■ YOUR TASK ■
For the records below, print the lines from the line with "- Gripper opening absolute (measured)" through the line with "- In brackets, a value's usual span" exactly as written; include both end lines and exclude the rest.

** RECORDS SHOWN follows **

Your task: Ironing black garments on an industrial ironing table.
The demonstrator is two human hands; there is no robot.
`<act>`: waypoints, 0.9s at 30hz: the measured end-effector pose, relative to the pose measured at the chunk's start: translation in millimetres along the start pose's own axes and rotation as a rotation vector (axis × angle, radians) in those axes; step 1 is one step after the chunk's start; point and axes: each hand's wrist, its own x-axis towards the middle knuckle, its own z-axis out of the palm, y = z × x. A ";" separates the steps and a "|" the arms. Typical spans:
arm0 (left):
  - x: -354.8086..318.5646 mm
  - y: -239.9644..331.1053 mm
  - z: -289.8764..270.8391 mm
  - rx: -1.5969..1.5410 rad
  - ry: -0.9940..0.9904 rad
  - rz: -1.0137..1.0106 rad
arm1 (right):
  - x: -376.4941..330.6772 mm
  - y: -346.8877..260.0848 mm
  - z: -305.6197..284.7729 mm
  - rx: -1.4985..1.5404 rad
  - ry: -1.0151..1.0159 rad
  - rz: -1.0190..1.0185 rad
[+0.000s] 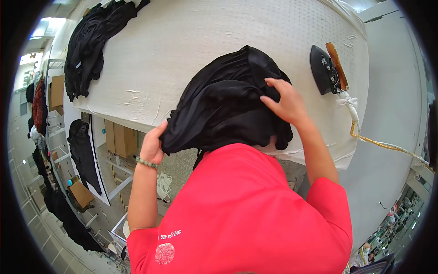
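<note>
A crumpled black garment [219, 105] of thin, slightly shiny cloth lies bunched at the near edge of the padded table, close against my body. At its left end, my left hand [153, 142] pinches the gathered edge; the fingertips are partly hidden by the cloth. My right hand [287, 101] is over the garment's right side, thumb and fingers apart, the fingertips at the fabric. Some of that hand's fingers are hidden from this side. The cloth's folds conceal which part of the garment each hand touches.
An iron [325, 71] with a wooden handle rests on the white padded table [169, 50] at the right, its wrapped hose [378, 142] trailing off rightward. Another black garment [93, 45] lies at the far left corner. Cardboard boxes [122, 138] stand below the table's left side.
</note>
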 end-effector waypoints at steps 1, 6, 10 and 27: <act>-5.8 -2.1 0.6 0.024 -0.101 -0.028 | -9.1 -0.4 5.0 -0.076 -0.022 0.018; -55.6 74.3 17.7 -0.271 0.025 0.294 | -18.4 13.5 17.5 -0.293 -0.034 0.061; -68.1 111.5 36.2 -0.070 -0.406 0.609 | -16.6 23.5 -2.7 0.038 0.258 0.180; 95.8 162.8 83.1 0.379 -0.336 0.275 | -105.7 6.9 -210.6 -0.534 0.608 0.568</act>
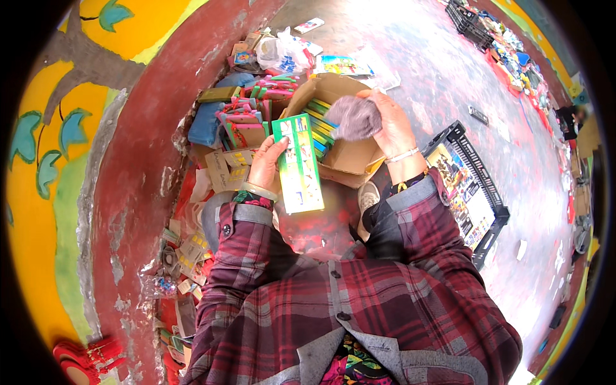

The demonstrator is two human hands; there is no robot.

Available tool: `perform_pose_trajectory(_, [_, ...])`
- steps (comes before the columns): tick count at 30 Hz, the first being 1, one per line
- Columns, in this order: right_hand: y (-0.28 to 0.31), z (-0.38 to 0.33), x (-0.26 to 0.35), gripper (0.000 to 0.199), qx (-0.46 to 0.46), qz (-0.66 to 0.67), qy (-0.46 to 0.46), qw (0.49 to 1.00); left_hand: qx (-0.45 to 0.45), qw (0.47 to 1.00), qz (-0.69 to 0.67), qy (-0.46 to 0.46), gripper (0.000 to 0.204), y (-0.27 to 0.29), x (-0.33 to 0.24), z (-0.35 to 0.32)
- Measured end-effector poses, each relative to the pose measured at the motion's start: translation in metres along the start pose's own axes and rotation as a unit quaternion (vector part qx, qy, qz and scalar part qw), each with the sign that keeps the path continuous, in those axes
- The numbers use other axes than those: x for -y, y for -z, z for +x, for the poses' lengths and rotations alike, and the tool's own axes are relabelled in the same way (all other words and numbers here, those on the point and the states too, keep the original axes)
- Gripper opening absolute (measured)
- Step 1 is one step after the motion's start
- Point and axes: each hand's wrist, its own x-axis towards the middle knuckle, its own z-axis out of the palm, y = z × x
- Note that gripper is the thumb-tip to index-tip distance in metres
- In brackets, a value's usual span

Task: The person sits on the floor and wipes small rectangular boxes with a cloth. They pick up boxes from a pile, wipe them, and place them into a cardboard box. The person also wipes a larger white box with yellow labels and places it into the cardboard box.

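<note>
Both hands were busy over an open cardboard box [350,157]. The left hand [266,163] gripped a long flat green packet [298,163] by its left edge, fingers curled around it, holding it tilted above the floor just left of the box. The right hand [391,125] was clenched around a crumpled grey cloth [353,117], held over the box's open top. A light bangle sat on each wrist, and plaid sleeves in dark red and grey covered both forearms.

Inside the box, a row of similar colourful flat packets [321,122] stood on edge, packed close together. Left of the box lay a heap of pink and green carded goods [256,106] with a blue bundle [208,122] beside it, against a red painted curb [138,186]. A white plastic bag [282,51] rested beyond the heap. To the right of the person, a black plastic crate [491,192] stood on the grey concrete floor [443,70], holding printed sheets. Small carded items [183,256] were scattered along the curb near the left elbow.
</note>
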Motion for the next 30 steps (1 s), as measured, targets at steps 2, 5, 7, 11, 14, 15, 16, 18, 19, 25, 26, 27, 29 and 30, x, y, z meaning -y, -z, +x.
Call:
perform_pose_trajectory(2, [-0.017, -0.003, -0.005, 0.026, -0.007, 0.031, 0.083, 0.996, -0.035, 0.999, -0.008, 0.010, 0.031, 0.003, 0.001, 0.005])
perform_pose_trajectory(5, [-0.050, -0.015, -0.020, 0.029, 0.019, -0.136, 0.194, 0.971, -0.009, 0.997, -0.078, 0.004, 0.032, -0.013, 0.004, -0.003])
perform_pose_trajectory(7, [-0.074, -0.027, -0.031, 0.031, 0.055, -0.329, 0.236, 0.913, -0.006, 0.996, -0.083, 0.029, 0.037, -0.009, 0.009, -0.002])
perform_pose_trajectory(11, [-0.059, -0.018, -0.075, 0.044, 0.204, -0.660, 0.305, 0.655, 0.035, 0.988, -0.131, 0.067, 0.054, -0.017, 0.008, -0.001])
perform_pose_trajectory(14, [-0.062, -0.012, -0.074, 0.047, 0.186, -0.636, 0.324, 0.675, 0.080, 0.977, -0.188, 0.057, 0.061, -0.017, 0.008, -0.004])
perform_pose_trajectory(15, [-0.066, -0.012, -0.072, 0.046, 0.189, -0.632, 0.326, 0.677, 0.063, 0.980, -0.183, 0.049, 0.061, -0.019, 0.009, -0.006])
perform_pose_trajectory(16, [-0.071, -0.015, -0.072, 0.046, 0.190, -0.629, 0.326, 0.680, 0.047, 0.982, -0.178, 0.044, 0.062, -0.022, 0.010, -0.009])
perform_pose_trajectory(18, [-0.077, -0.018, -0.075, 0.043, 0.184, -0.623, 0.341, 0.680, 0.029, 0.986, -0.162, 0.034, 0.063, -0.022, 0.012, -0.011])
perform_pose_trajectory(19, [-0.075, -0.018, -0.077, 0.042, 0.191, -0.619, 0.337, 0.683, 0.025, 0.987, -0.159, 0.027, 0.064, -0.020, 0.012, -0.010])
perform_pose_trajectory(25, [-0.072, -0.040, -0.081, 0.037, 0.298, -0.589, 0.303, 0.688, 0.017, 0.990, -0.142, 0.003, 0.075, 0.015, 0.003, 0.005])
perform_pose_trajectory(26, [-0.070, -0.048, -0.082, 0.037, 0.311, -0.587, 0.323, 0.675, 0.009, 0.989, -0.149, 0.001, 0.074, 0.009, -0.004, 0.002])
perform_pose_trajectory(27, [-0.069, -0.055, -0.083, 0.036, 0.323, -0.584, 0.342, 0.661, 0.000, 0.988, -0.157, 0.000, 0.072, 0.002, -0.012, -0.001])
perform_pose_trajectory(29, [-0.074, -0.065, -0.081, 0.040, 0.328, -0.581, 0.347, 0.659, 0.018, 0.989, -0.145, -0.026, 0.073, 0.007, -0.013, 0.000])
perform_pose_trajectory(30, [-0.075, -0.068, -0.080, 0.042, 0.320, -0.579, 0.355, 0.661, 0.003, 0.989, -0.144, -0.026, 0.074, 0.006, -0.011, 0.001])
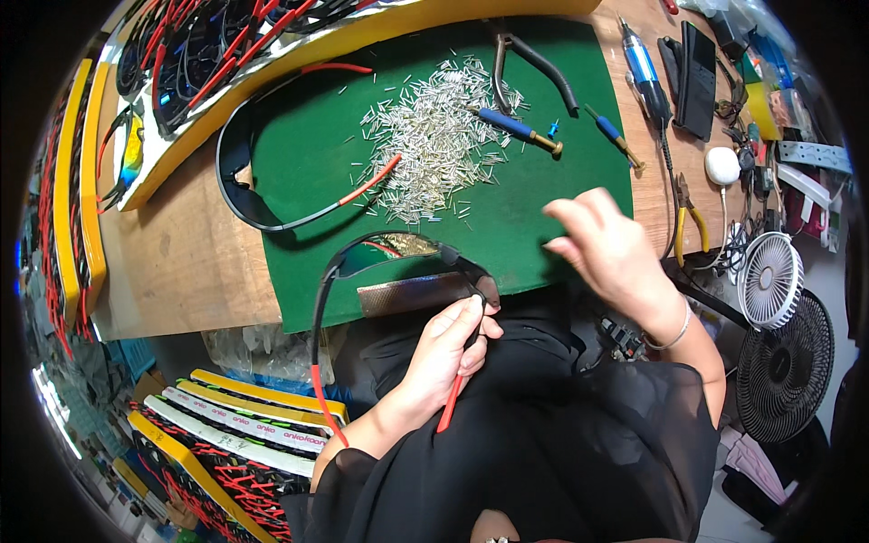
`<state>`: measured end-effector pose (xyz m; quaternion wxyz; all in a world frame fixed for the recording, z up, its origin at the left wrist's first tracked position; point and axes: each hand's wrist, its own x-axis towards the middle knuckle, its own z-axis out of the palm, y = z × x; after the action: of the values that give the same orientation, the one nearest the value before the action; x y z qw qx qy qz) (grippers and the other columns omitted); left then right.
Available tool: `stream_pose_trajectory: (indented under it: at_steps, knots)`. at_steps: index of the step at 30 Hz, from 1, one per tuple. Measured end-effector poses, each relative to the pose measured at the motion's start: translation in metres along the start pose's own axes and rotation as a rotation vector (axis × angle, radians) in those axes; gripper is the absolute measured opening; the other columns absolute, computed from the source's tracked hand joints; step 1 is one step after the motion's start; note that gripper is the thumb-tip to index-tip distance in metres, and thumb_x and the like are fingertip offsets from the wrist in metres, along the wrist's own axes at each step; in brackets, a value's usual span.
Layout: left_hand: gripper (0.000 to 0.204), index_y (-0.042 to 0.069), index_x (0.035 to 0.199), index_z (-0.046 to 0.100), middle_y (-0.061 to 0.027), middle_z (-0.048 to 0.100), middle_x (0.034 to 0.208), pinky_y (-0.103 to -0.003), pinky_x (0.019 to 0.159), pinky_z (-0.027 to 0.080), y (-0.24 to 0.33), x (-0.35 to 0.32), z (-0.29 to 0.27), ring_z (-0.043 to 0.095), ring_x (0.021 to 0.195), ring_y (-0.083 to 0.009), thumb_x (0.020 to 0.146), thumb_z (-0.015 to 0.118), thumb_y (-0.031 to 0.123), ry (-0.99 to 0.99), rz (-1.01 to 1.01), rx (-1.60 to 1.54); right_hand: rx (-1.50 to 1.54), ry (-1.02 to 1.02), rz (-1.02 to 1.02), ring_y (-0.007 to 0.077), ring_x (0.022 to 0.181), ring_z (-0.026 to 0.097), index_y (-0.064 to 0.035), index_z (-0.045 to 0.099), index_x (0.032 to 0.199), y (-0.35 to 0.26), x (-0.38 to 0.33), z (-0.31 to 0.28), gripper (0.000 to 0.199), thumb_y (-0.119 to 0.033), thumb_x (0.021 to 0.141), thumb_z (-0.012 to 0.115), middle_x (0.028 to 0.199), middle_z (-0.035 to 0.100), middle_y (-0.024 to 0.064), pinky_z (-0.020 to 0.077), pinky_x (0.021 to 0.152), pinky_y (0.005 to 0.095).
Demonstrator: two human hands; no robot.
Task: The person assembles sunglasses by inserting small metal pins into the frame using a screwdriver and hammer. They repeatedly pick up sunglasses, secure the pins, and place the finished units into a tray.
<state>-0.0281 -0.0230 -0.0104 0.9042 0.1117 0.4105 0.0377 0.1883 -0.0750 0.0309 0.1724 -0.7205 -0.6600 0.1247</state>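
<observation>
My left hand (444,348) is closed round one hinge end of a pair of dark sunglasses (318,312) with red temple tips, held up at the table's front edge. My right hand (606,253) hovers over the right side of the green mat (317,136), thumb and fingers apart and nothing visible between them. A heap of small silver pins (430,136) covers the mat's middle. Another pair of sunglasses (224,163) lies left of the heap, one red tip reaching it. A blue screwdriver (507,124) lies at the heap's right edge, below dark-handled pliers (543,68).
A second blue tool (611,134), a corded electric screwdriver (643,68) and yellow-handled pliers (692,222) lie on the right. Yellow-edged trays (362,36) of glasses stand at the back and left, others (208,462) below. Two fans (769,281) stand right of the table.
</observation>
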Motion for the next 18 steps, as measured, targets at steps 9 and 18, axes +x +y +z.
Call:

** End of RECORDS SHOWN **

■ TASK SOLUTION ■
- Gripper opening absolute (measured)
- Step 1 is one step after the motion's start
- Point and axes: each hand's wrist, its own x-axis towards the middle knuckle, its own z-axis out of the palm, y = z × x
- Note that gripper is the thumb-tip to index-tip distance in metres
- In brackets, a value's usual span

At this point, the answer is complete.